__What is required__: Copy out exactly the lines from the start of the data to the line containing "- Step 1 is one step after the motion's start". Include both.
Segment Start: Material provided
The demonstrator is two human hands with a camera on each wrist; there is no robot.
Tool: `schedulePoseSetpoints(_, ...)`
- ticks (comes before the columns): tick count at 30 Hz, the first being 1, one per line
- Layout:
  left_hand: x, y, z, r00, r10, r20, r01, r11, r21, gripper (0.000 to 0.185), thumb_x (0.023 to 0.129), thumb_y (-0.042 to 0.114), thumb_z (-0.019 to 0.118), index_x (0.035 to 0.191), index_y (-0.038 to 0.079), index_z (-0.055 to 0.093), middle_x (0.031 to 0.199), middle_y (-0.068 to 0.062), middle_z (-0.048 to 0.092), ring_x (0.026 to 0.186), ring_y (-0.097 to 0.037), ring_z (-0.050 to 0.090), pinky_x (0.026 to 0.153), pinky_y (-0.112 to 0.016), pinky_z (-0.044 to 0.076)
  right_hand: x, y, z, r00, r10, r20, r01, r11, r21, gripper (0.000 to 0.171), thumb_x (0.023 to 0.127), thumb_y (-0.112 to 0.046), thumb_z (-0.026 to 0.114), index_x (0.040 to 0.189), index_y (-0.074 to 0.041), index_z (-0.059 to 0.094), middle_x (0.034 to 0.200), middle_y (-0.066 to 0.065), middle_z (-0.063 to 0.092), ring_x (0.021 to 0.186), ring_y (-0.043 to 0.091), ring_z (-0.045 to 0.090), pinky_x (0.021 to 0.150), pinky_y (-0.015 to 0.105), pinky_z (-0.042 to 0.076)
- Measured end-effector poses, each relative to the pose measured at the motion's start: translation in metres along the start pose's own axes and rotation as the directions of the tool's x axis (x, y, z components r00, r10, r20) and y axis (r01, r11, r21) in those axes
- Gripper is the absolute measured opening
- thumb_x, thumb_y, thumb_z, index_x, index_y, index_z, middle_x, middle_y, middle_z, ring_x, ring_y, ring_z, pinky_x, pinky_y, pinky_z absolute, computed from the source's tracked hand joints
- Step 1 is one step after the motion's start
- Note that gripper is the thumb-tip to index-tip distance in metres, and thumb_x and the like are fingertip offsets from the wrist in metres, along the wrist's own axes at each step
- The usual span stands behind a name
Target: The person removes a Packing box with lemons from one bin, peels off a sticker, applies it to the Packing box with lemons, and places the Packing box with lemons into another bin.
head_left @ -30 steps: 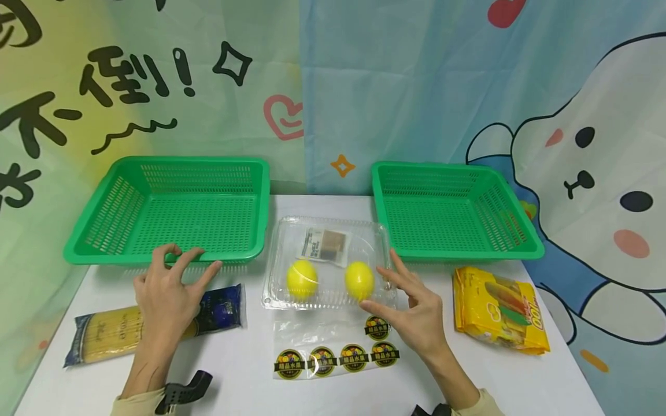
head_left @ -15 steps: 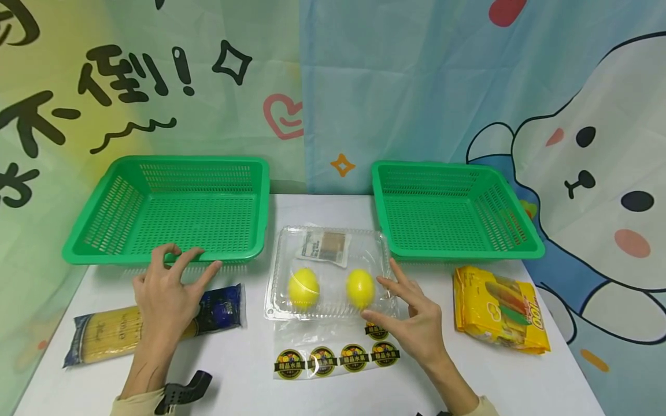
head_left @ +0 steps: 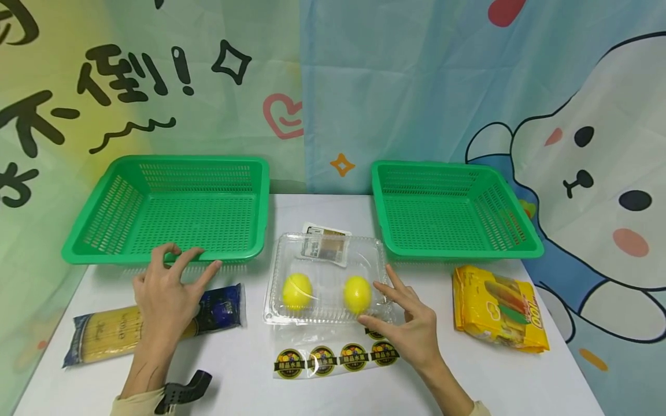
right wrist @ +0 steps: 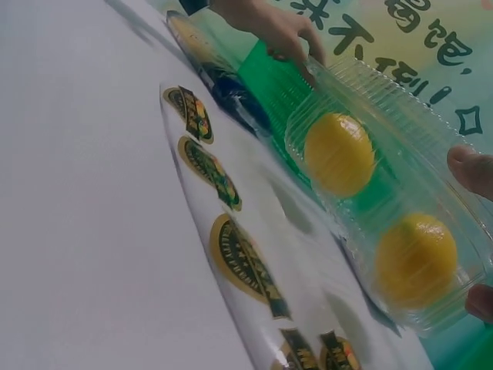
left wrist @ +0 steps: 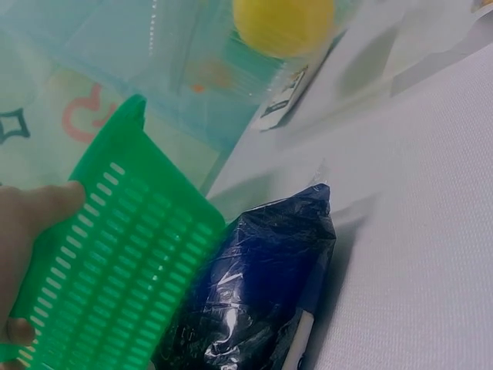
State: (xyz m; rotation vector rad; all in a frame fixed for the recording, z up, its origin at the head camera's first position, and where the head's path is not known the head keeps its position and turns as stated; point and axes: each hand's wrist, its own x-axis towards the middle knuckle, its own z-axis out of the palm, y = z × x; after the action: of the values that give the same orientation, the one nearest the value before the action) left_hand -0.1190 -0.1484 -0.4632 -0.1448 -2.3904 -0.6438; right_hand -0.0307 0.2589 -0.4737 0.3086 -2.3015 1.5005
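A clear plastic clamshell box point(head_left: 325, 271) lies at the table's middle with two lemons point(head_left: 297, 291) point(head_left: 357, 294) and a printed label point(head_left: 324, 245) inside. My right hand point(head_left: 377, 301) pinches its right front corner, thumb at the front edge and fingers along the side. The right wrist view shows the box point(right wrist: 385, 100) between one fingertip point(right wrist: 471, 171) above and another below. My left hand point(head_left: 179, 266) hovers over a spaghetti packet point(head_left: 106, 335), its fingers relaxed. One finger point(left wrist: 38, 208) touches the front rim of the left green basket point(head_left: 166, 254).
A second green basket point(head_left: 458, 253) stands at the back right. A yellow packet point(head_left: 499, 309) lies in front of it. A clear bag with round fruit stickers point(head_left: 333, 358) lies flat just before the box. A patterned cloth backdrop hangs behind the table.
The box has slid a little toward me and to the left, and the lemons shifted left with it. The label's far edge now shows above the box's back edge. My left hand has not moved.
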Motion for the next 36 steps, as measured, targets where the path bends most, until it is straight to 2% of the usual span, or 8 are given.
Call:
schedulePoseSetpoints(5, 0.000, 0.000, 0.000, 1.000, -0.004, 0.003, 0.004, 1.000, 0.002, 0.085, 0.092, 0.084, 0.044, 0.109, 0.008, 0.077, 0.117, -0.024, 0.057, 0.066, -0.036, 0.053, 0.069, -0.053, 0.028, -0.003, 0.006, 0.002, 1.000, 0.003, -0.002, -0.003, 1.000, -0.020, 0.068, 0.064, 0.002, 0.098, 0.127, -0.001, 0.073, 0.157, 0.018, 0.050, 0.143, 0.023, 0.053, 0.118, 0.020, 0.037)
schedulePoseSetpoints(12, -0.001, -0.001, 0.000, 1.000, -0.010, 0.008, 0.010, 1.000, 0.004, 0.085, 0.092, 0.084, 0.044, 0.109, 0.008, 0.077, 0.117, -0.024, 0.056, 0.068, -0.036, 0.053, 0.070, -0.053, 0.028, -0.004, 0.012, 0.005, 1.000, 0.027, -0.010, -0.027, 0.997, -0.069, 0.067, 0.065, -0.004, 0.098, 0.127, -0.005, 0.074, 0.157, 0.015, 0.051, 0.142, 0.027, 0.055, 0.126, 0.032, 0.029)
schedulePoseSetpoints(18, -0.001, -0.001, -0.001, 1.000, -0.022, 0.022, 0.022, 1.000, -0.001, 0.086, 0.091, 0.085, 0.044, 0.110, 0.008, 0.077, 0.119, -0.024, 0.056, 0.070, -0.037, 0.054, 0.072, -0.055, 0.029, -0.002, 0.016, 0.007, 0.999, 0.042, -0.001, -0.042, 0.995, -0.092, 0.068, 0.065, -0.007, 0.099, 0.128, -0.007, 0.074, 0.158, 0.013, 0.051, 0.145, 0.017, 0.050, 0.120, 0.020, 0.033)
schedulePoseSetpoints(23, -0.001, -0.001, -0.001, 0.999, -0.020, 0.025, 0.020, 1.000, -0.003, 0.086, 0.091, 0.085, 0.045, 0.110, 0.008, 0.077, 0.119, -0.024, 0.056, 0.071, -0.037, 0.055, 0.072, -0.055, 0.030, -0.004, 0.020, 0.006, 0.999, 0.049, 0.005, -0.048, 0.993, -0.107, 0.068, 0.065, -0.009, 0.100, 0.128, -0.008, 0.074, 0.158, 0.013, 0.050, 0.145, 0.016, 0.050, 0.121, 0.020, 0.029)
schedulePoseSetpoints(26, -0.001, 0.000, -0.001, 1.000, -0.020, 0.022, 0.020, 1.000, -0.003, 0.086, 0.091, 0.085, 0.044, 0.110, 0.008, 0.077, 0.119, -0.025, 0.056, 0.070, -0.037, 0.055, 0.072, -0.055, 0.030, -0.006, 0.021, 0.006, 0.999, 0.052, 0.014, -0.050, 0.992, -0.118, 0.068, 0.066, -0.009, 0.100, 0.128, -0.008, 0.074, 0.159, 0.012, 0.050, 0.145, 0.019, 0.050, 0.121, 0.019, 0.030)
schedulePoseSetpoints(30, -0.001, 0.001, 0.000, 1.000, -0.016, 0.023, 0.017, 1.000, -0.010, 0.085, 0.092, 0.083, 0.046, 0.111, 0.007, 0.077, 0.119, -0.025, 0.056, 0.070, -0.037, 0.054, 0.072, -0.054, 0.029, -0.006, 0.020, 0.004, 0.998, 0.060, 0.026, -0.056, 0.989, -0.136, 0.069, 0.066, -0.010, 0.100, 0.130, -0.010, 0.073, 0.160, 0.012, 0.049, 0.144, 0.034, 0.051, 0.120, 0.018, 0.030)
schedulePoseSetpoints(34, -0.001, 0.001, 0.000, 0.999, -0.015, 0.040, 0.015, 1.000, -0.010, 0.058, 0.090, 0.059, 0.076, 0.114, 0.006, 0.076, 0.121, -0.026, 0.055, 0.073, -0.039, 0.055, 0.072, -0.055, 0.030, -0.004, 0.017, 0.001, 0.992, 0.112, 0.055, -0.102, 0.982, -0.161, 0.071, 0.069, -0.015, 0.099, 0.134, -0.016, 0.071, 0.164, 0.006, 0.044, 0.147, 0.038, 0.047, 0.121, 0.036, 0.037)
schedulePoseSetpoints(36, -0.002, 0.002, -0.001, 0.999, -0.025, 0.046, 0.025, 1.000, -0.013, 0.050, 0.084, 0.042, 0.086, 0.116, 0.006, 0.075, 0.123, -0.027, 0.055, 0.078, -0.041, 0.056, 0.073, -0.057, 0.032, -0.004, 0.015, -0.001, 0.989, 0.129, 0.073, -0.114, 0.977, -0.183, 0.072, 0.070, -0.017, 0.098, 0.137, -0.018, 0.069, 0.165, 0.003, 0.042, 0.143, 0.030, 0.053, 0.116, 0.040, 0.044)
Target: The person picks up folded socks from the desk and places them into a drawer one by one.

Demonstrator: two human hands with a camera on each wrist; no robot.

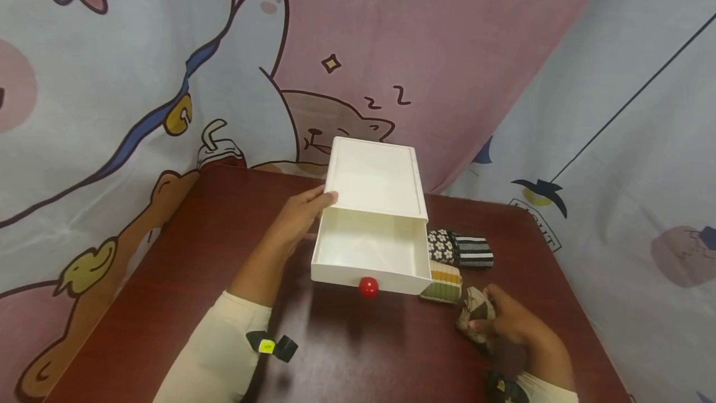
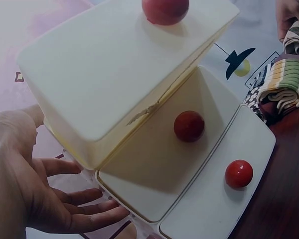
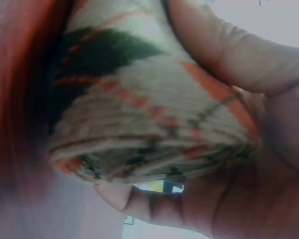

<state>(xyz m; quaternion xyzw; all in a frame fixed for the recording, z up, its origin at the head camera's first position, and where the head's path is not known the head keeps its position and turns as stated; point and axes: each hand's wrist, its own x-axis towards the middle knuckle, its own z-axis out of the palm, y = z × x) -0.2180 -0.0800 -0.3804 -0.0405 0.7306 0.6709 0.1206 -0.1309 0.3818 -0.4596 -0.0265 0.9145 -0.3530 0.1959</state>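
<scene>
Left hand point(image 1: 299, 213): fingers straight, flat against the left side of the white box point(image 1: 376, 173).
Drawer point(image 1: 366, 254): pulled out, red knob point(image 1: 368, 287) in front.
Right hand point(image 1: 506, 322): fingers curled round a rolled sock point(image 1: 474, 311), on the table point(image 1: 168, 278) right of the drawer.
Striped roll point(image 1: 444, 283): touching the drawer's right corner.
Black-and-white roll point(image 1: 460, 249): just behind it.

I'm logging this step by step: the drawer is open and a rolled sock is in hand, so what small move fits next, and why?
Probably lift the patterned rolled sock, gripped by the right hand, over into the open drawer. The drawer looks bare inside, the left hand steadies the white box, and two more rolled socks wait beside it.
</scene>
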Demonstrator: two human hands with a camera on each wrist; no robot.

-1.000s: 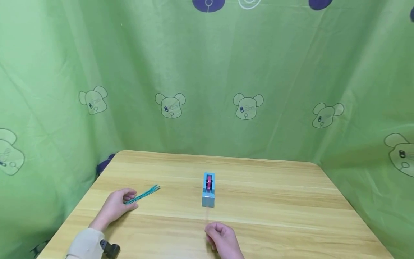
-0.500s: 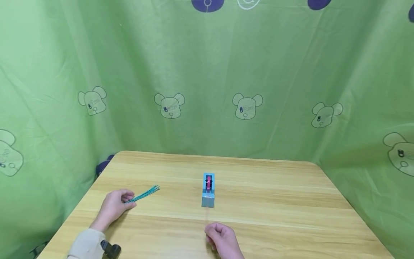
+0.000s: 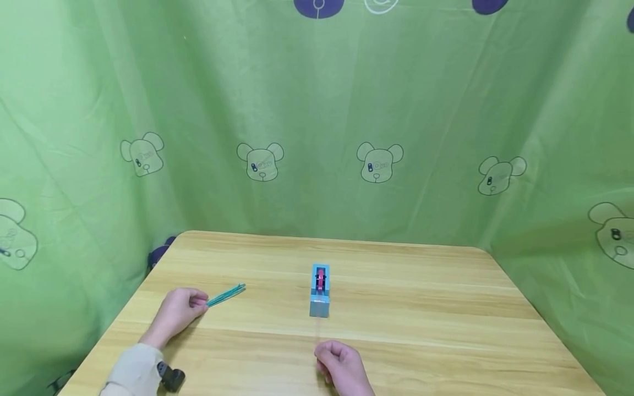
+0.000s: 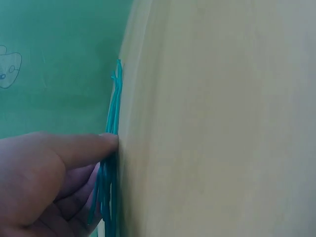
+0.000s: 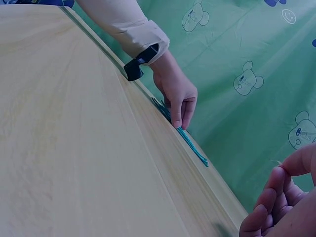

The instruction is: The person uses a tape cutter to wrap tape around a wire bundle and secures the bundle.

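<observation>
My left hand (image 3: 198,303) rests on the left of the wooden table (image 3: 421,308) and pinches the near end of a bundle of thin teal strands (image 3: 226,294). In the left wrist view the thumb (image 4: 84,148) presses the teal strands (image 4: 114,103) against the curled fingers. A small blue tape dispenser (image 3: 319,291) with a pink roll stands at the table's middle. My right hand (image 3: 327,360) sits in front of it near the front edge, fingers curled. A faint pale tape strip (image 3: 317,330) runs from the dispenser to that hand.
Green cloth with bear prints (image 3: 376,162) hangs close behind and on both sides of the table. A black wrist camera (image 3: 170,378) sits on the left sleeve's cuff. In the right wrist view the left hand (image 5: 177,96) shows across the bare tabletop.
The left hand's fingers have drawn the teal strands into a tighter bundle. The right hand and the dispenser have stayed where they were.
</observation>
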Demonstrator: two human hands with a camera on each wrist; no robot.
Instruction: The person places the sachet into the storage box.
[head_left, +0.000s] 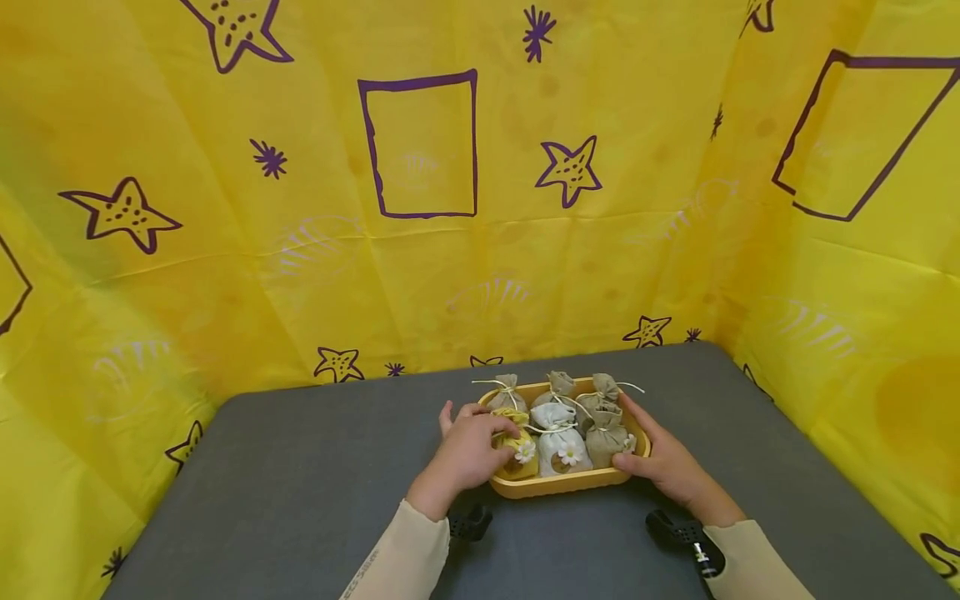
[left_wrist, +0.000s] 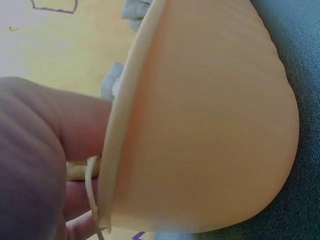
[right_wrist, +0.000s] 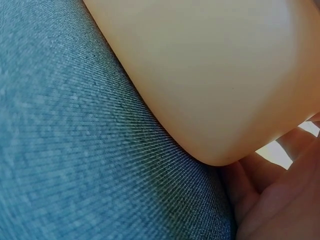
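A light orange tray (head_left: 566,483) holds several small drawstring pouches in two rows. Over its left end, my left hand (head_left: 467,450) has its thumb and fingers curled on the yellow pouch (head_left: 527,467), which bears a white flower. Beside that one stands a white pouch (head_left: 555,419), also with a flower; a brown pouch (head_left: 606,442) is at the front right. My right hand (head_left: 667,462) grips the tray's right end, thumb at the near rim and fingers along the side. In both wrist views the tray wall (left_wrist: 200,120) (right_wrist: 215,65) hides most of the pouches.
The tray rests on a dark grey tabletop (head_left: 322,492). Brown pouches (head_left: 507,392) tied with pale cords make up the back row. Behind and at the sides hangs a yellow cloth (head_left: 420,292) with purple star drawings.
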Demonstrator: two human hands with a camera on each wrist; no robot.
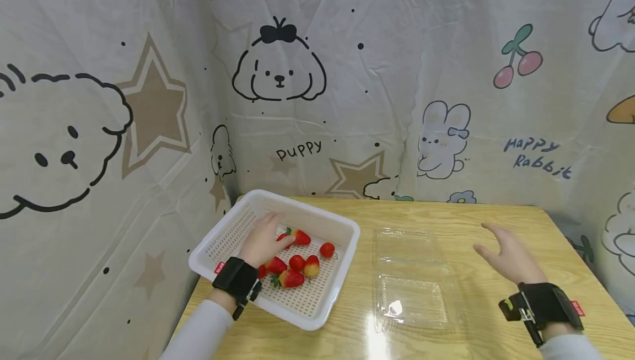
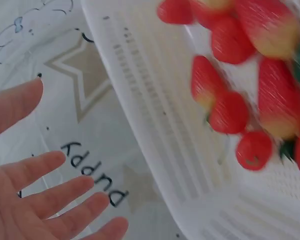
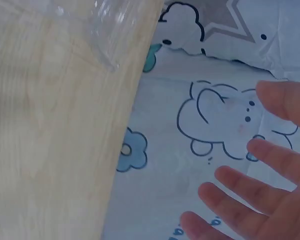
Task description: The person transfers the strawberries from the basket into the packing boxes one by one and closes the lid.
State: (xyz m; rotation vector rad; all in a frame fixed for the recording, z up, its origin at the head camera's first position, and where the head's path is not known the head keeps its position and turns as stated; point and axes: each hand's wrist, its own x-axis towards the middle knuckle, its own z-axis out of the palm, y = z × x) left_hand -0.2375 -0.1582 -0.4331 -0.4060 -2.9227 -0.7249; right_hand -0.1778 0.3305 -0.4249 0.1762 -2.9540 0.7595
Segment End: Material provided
__Exercise result__:
The demonstrator is two human hands with a camera on each wrist; there is no robot.
Tool: `schedulePoseSetpoints(_, ...)`
- ticks (comes before the columns): tick count at 30 Hz, the first being 1, one per line
- Layout:
  left_hand: x, y, z, r00, r10, r20, r01, r11, r21, gripper (0.000 to 0.185), thumb_x (0.023 to 0.129), thumb_y (-0.042 to 0.114), thumb_z (-0.019 to 0.118), index_x (0.035 to 0.191), index_y (-0.038 to 0.079), index_z (-0.055 to 0.093), middle_x (0.031 to 0.199), middle_y (-0.068 to 0.062), middle_z (-0.048 to 0.092), ring_x (0.026 to 0.186), ring_y (-0.097 to 0.037), ring_z (-0.050 to 0.090), pinky_x (0.026 to 0.153), pinky_y (-0.112 to 0.016), pinky_z (-0.044 to 0.076)
  right_hand: x, y, z, r00, r10, r20, r01, r11, r21, gripper (0.000 to 0.171), thumb_x (0.023 to 0.127), thumb_y (-0.112 to 0.046), thumb_z (-0.026 to 0.114), index_x (0.040 to 0.189), index_y (-0.074 to 0.041), index_z (-0.059 to 0.094), middle_x (0.034 to 0.200), middle_y (-0.066 to 0.065), middle_z (-0.063 to 0.092), ring_x (0.021 to 0.186), ring_y (-0.043 to 0.091), ring_z (-0.045 to 0.090), pinky_x (0.021 to 0.150), pinky_y (-0.015 to 0.105), pinky_z (-0.042 to 0.076)
- Measured end-effector poses, each relative to the pose measured at the motion's start: translation in metres along the start pose's own axes and rotation as the directions of the tool's x axis (x, y, z components r00, r10, r20) and y axis (r01, r11, r21) in those axes
- Gripper is the absolute measured opening
- thumb_x, thumb_y, thumb_z, index_x, index_y, index_z, middle_x, middle_y, middle_z, ring_x, ring_y, ring_z, pinky_x, pinky_y, pinky_z absolute, computed from the source's tracked hand joints
- Step 1 is one step after the motion's start

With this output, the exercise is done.